朱光輝看手表,連連嘖聲,撐了五分鐘才讓位置,蘭景樹啊,蘭景樹,你可真夠表里不一的。
大灰狼的心,小白兔的皮,難怪把我單純的狗兒兄弟騙得團團轉。
讓出座位,蘭景樹一只手把著自行車一只手拉吊環很不方便。前門一個到站下車的大娘招手喚他,好心讓出座位。
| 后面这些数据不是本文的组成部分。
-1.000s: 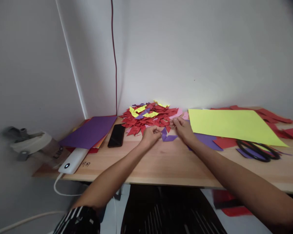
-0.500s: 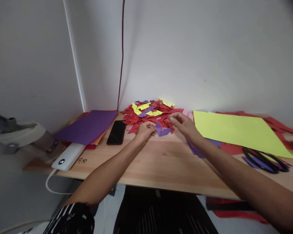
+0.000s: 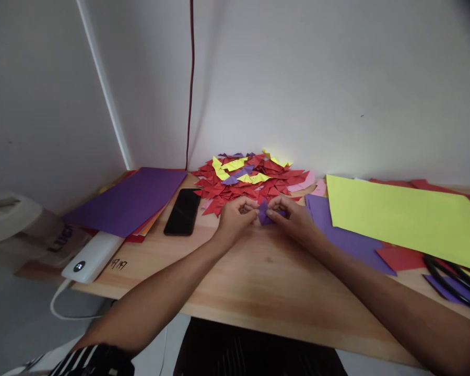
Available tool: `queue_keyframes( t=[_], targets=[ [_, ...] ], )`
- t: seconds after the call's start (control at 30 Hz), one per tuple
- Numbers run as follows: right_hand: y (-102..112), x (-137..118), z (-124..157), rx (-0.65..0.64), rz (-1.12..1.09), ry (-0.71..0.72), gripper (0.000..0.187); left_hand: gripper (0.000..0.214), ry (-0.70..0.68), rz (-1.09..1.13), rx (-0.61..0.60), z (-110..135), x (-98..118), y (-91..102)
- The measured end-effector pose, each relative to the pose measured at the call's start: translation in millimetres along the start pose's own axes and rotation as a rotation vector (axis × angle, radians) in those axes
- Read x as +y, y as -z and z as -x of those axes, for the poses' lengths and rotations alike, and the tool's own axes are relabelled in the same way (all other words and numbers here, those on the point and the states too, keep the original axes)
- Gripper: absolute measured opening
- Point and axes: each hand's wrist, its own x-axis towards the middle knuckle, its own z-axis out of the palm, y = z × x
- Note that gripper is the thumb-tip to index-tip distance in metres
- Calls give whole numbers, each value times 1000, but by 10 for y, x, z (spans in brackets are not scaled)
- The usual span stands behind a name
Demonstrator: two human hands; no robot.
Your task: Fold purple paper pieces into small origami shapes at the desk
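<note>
Between my two hands is a small folded piece of purple paper (image 3: 263, 213), held just above the wooden table (image 3: 254, 282). My left hand (image 3: 236, 216) pinches its left edge between thumb and fingers. From the other side, my right hand (image 3: 292, 216) has its thumb and fingertips closed on the same piece, covering its right part. Right behind the hands spreads a heap of folded paper pieces (image 3: 258, 183), mostly red, with some yellow and purple ones on top and pink beneath.
Left of the heap lies a black phone (image 3: 183, 211), beside a stack topped by purple paper (image 3: 135, 201). A white power bank (image 3: 92, 258) with a cable sits at the front left. On the right are a yellow sheet (image 3: 407, 216), purple sheets (image 3: 348, 237) and black-handled scissors (image 3: 454, 279).
My right hand has come down and left, from apart to gripping the purple paper. My left hand still holds it. The view has shifted slightly.
</note>
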Motion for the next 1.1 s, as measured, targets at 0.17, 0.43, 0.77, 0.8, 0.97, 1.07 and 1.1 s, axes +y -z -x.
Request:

坐定后,蘭景樹全神貫注地看路標,由于耳不能聽口不能說,他出行的次數實在太少,對路根本不熟。
回想那一夜,寒風瑟瑟,四處漆黑一片,他都不知道那兩小時自己是怎么堅持下來的。果然,人的潛力都是逼出來的。
也許有神在指引吧,竟然沒有走錯路,也沒有繞路,平安地到達了醫院。
肩膀被拍,熟悉的輕重,蘭景樹緊張的神經一下放松,轉頭看到狗兒,躁亂瞬間安寧了。
玻璃透進來朦朧的微光,伏在狗兒右臉,光影錯落,極小的臉蛋輪廓立體得仿若雕塑。
靠近下顎線那條疤,不算瑕疵,反而成為玉石獨一無二的裂縫。藝術品,總有與眾不同的獨特之處。
寬闊的肩膀,略微夸張的頭肩比,這一刻,蘭景樹才意識到狗兒已經成長為一個充滿魅力的少年了。